Indeed this discussion does not grasp the real problem.

It seems to me that for all you (and many other people who discussed
Cantor's diagonalization previously in sci.math) it's given as obvious 
and implicit the belief that reals and numerals have necessarily some 
ontological connection.
Each one of you presupposes that reals are an ontological appendix/
derivation of naturals,
as if reals were a play of marbles 
(each marble a natural ... so we have infinite marble 
and infinite combination of marble ... dear Hesse!).

I think all this is really deeply incorrect.

History of  logic tell us that each attempt to find
an unitary foundation for  mathematics is always failed (and worst for ontological
foundation). The only thing we can accept is the Hilbert's canon: we
can/want only to be sure that our theories are consistent, complete
and decidable (when possible ... but about the principle to be decidable
there should be a lot to say ... as undecidability is again only 
diagonalization ...).

So why are we constrained to think that reals come from naturals?, 
why do we think to the reals as to be a derivation of the naturals?

Here it is the problem.

The first time when at the school we learn the definition of the reals
with respect to the naturals  the first (shocking) concept/representation 
in our mind is the line of points and the fact that points 
can *have* or *have not* a fixed distance and when
they have not is because we can think them as densely ordered.

I think the basic definition and distinction of reals from naturals could
be just here.
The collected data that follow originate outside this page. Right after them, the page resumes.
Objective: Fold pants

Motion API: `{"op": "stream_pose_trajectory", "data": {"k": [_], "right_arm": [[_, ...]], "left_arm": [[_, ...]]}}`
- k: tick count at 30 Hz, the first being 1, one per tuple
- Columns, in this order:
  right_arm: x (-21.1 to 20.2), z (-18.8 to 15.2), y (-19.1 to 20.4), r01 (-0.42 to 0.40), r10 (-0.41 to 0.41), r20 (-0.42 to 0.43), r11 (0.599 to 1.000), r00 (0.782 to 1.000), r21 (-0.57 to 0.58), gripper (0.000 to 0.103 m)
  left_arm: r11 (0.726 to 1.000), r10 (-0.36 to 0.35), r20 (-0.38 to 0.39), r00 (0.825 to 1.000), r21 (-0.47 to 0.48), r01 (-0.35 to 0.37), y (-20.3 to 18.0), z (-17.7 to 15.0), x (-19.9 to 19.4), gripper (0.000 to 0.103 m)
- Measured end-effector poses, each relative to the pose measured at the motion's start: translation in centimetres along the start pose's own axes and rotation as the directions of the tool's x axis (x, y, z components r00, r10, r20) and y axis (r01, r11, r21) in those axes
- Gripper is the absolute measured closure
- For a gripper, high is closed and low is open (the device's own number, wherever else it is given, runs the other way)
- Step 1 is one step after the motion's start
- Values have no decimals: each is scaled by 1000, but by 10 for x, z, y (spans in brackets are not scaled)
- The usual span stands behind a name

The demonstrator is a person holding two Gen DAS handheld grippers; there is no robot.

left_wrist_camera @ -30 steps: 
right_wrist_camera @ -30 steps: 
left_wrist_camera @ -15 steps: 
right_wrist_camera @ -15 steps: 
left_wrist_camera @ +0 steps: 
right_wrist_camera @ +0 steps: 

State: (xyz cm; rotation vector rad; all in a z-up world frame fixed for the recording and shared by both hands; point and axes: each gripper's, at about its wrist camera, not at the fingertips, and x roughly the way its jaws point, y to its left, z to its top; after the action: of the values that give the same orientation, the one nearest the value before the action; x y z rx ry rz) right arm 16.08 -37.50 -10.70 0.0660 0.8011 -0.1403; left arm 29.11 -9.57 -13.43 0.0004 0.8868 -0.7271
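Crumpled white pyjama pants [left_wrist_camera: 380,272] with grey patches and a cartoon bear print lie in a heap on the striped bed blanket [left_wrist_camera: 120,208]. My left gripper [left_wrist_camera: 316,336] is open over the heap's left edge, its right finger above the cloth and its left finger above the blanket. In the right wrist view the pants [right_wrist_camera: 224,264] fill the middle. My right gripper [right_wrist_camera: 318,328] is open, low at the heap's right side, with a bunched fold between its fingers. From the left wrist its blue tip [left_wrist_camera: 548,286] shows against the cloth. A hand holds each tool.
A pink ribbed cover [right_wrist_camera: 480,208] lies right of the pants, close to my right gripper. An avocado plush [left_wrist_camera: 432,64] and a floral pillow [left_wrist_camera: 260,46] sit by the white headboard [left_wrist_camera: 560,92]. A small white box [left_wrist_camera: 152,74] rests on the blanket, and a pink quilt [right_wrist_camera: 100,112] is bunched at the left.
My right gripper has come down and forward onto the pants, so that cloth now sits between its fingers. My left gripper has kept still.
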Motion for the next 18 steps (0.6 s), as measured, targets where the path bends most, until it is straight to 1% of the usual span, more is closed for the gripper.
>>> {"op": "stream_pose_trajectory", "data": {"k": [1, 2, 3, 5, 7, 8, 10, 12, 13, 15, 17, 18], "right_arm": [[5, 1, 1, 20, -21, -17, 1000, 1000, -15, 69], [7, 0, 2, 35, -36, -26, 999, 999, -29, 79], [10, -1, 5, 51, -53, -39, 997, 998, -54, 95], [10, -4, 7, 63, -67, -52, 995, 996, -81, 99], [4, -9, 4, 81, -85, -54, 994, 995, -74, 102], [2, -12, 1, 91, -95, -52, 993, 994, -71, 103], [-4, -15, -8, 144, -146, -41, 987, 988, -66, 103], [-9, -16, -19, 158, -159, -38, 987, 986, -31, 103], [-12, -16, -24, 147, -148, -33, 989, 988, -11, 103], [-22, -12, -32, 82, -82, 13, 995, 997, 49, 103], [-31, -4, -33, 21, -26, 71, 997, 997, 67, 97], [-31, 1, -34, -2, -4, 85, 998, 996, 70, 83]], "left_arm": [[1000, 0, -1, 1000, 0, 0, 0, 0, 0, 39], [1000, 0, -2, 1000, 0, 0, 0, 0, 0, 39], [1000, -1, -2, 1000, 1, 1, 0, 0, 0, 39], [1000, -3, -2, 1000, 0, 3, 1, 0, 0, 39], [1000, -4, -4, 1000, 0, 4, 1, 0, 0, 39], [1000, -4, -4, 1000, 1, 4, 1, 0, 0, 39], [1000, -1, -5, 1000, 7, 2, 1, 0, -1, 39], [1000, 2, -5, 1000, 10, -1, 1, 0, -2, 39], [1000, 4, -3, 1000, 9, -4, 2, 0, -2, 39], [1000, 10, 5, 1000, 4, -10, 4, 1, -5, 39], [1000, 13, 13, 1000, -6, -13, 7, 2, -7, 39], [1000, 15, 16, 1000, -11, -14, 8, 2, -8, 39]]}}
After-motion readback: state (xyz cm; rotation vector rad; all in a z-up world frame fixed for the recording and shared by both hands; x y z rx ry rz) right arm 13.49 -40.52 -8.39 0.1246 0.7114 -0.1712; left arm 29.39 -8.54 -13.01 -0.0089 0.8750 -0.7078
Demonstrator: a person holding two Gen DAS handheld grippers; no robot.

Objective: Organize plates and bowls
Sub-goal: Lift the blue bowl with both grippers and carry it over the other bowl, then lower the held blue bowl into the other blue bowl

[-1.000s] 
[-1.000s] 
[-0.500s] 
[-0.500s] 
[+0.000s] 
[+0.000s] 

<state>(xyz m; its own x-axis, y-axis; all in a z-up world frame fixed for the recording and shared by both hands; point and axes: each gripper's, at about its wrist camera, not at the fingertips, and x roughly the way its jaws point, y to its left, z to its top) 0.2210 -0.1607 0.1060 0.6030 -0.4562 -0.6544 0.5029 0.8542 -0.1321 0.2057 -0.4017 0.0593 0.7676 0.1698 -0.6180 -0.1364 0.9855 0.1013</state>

Reals are defined by the property to be densely ordered while
naturals are not.

Reals are densely ordered, naturals are not densely ordered.

It seems clear to me that reals and naturals are defined 
by complementary property. 
If this is true, why do we persist to believe that the theory of reals 
rise ontologically from the theory of naturals?

Why we cannot think to the theories of naturals and reals as simply to two
different theories for numbers?, exactly as Euclidean geometry and Riemannian 
geometry are two different theory for the space.

Indeed I believe that the theory of naturals is the mean/structure conceived 
by the human mind for what is numerable/measurable/knowable 
(i.e. the theory when we do have "a metre", see the platinum-iridium standard 
kept in Paris, a unity of reality exhaustively defined/known, 
and hence the induction); and that the theory of reals is the 
mean/structure conceived by the human mind 
for what is not denumerable/not measurable/unknowable 
(i.e. the theory when we do not have any "metre" and hence any induction ...)

Paola Cattabriga.
[email protected]